Army Recruitment Adverts
I listened to your latest Podcast on YouTube, and I wanted to add my bit to the debate. I was recently a guest speaker on Radio 5 Live on the subject wearing both hats as a Veteran and a Photojournalist. The point I tried to make was that basically, it was a waste of valuable resources to advertise a problem that doesn't really exist. Let me explain. The theme of the adverts was to highlight acceptance and diversity in the Armed Forces generally, and the Army specifically. Two sets of adverts were broadcast, one was an 'animation' style advert of 41 seconds, the second being a video (approx. same length) on the same theme. The animation had alleged serving personnel relating their experiences, and more pointedly the lack of discrimination, which they half expected, but never met. Surely this contradicts the supposed message, they expected discrimination based on colour, race, sexuality or gender, and it didn't occur. To my mind the adverts are, as I intimated before, highlighting a problem that really doesn't exist.
Lets highlight one of the five 'discriminations', by way of an example. When I joined the RAF in 1975, being gay was illegal and was a sure fire way of (a) not being able to join, or if you got in, (b) led to an almost instant discharge.
I recall the Recruiting Officer asking me directly "Do you have a girlfriend?" I happened to have a girlfriend at the time so naturally I answered yes. It was only afterwards that it dawned on me he was checking out if I was gay or not, in a not particularly subtle way!

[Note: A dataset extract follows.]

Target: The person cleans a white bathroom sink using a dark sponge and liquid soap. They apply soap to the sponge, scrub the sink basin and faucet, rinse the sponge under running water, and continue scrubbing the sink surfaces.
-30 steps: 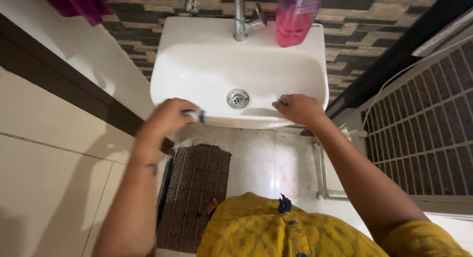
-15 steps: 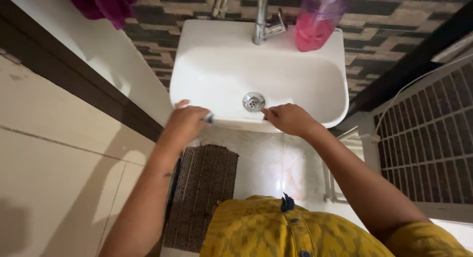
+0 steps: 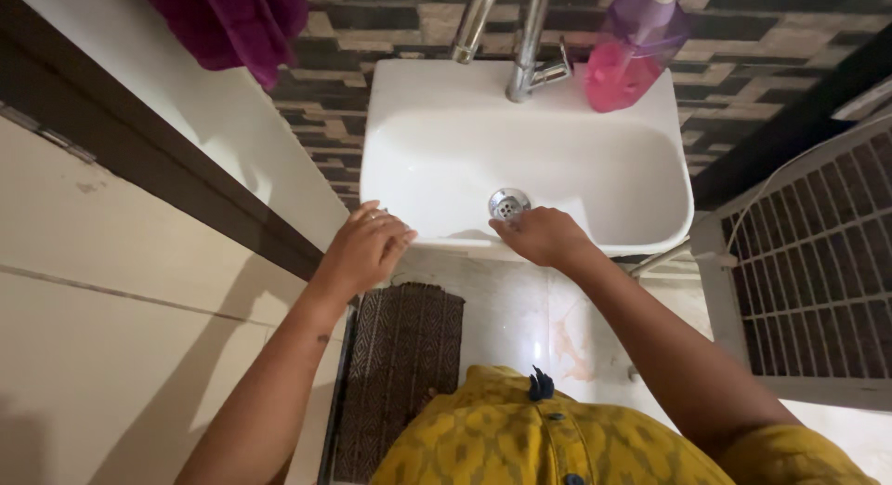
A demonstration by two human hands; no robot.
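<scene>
My left hand (image 3: pixel 364 251) curls over the near left corner of the white sink (image 3: pixel 446 104), fingers pressed together on the rim; something may be tucked under them, I can't tell. My right hand (image 3: pixel 544 236) rests on the near rim, fingertips bunched just beside the metal drain (image 3: pixel 508 203). The sink's long axis runs left to right, with the faucet (image 3: pixel 528 48) at its far edge. A pink soap bottle (image 3: pixel 624 62) stands far right. A brown mat (image 3: pixel 401 373) lies on the floor.

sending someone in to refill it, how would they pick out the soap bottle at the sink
Find the white sink on the patterned tile wall. Right of the metal tap, on the back right corner of the rim, stands the soap bottle. It is clear purple plastic with pink liquid and a pump top, the only bottle there.
</scene>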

I am sure I served in both the RAF and later in the Army with gay people, although I wasn't particularly aware of it at the time - not that it made any difference to me if they were, as long as they could do the job of soldiering, I could rely on them in both the conflict arenas I served in, and their sexuality didn't impact upon me personally. Quite frankly, I couldn't have cared less.
Times have changed, and it has been illegal to discriminate on the grounds of sexual preference for over 18 years. The Armed Forces actively encourages participation in events such as Gay Pride, with personnel allowed to wear their uniform. The Royal Navy even has a recruitment event at Gay Pride, and has done for some years. So, if the gay community are fully aware that the Armed Forces no longer permits (and actively discourages) discrimination on the grounds of sexuality, why make an issue out of it and spending £1.6 million of tax payers cash to highlight an issue that simply does not exist?
Personally, I think the Armed Forces recruitment drive along these lines are missing the target by a country mile. The problem isn't necessarily attracting young people to join the AF, it's the ridiculous amount of time it takes the out-sourced recruiting procedures (currently Capita) to process a potential recruit from initial contact to start of basic training. I frequently hear stories of 12-18 months from initial contact to start of training, with delays caused by lost documents, missed appointments due to 'lost' letters, multiple medical examinations due to GP inefficiency, and a breathtaking ineptitude and lack of communication between Capita and the potential recruit.
Capita, took over recruitment in 2012. Regular soldier application numbered around 70,000 in 2011/12, once Capita took over this figure plummeted to around 45,000 in 2012/13 and has remained more or less at the same level ever since.
To quote from the report by Mark Francois MP entitled 'Filling The Ranks': “At a time when the Armed Forces are crying out for recruits they have to cope with a medical system which appears bureaucratic, inflexible and which often does not demonstrate sufficient attention to individual circumstances and medical histories. This system as it currently exists, is one of the most important barriers to achieving the recruitment targets which the Services have been set – and is almost entirely self imposed.”
Hi Allan, thank you for taking the time to listen to our recent podcast about the recent topics affecting the Veteran community and our Armed Forces, we appreciate your time and support.
"The adverts are, as I intimated before, highlighting a problem that really doesn't exist".
We have to agree with you Allan, in our opinion as fellow Veterans who have served can vouch for there never being an issue of any discrimination at all, as discussed in the podcast.
We can't argue against any of your points raised to be honest Allan, in fact, you've hit the nail on the head with most points.
Would you mind if we shared the link to this thread on our social media to share your views with our fellow Veterans and the public?